- Battle of Samana: Part of Mughal-Sikh Wars
| Date | 26 November 1709 |
| Location | Samana |
| Result | Sikh victory Establishment of the First Sikh State |

Belligerents
- Khalsa Peasants; Dahiyas of Khanda;: Mughal Empire

Commanders and leaders
- Banda Singh Bahadur: Wazir Khan

Strength
- 3,000 Cavalry 5,000 Infantry 8,000 Total: 10,000+

Casualties and losses
- Unknown: 10,000 Mughal killed

= Battle of Samana =

1709 conflict

The Battle of Samana was fought between the Khalsa under the leadership of Banda Singh Bahadur and the Mughal Government of Samana in 1709. Following the battle, Banda Singh Bahadur shook the administration of Delhi.

==Background==
Samana was a town where executioners Sayyed Jalal-ud-din, Shashal Beg and Bashal Beg lived. Sayyed Jalal-ud-din was responsible for the execution of Sikh Guru Teg Bahadur, whereas, Shashal Beg and Bashal Beg were responsible for the execution of Guru Gobind Singh's two children.

==Battle==
The Sikhs had 3,000 horsemen and 5,000 foot-soldiers. The commander of Samana had his town well defended.

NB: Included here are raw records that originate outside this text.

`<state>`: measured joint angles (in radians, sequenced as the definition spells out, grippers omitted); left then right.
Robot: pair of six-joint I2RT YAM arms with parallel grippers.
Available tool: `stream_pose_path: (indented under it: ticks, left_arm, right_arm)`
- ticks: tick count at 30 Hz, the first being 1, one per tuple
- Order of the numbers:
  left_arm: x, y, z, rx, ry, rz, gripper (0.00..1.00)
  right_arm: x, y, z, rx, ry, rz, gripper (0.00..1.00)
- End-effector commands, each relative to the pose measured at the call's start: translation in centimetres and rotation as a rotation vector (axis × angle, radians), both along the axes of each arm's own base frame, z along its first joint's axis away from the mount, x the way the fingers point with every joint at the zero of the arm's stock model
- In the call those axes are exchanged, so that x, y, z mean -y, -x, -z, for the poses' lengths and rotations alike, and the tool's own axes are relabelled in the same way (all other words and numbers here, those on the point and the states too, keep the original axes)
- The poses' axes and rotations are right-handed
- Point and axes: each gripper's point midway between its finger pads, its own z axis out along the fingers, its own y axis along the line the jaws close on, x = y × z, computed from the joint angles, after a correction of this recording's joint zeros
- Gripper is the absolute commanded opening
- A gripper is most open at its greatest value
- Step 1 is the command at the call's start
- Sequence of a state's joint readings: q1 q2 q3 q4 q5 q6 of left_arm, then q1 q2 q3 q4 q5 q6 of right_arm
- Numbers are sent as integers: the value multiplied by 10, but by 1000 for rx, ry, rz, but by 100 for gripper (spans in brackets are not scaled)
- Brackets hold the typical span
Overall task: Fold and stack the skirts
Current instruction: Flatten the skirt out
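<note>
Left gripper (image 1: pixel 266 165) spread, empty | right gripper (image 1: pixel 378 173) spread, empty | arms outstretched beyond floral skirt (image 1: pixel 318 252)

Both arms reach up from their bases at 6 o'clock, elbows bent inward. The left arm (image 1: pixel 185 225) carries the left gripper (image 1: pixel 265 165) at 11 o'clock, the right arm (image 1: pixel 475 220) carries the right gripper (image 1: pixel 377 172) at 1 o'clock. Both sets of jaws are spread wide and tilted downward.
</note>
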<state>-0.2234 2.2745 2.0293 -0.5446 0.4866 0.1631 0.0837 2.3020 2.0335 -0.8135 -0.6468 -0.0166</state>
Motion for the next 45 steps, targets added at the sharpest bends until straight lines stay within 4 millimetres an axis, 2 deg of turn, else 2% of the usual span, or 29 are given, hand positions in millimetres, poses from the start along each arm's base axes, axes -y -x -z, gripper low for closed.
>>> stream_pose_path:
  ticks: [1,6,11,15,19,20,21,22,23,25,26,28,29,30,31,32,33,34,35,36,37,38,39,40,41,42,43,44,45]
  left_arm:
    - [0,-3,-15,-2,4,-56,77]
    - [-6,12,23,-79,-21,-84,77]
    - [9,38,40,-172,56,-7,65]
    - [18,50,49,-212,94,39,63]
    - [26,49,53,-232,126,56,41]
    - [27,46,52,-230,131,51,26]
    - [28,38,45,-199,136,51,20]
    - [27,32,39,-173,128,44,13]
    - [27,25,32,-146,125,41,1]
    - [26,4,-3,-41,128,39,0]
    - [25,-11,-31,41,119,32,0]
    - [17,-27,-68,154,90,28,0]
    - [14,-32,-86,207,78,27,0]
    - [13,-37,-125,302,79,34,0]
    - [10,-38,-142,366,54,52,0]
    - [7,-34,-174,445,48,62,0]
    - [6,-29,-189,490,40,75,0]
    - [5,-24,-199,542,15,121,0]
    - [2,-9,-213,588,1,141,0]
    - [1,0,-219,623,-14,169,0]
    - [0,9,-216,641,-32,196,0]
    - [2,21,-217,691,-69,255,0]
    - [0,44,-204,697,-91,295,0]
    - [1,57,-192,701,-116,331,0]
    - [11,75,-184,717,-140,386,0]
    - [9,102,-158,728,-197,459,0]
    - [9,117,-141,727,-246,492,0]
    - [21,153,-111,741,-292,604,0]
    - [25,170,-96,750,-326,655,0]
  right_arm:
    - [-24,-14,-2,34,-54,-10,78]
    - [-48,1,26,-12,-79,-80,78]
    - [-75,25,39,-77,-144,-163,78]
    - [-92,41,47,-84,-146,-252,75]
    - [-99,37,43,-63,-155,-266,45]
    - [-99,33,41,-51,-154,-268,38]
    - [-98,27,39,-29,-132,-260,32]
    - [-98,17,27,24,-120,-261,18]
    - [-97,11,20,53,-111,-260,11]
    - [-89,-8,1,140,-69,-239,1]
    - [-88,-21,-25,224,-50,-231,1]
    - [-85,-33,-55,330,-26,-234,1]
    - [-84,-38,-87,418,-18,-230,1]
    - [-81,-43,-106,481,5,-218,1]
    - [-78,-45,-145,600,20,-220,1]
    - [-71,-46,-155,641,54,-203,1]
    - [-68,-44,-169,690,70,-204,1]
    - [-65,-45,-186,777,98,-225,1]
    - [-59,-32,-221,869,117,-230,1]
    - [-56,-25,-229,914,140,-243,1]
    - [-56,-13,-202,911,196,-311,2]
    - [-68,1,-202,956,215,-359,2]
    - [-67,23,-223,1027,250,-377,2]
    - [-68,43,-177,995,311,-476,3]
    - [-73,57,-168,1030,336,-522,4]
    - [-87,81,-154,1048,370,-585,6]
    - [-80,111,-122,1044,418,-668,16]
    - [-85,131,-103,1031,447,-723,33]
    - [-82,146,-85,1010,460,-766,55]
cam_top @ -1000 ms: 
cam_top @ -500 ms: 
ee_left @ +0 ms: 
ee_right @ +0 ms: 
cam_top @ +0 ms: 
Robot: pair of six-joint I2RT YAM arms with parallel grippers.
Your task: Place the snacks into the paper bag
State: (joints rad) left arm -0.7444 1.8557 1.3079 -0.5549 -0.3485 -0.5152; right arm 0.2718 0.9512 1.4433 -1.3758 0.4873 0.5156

Banda advanced with speed during the night and reached the gates of Samana by the dawn of November 26. Once the gate-keepers were killed the whole army charged into the town. The executioners of Guru Tegh Bahadur and his grandchildren were killed. The peasantry of the neighborhood joined Banda Singh's army of 8,000, looking to wreak vengeance upon their expropriating zamindars (feudal lords) and together with Banda and his army entered the town from all sides, killed thousands of the city's inhabitants and razed the town. Nearly 10,000 Muslims are said to have been massacred in the town and a great amount of wealth was obtained.

== Aftermath ==
After the successful expedition against Samana, Banda Singh Bahadur established the First Sikh State and appointed Fateh Singh as the Governor of Samana. Later, some important towns on the way to Sirhind were plundered, especially as they could provide military assistance to Sirhind. Banda also forcibly took supplies from the villagers and plundered Ambala on the way. The villages of Kunjpura, Ghuram and Thaska were also destroyed by the Sikhs, which were inhabited by Muslim Ranghars, who committed atrocities against the general population.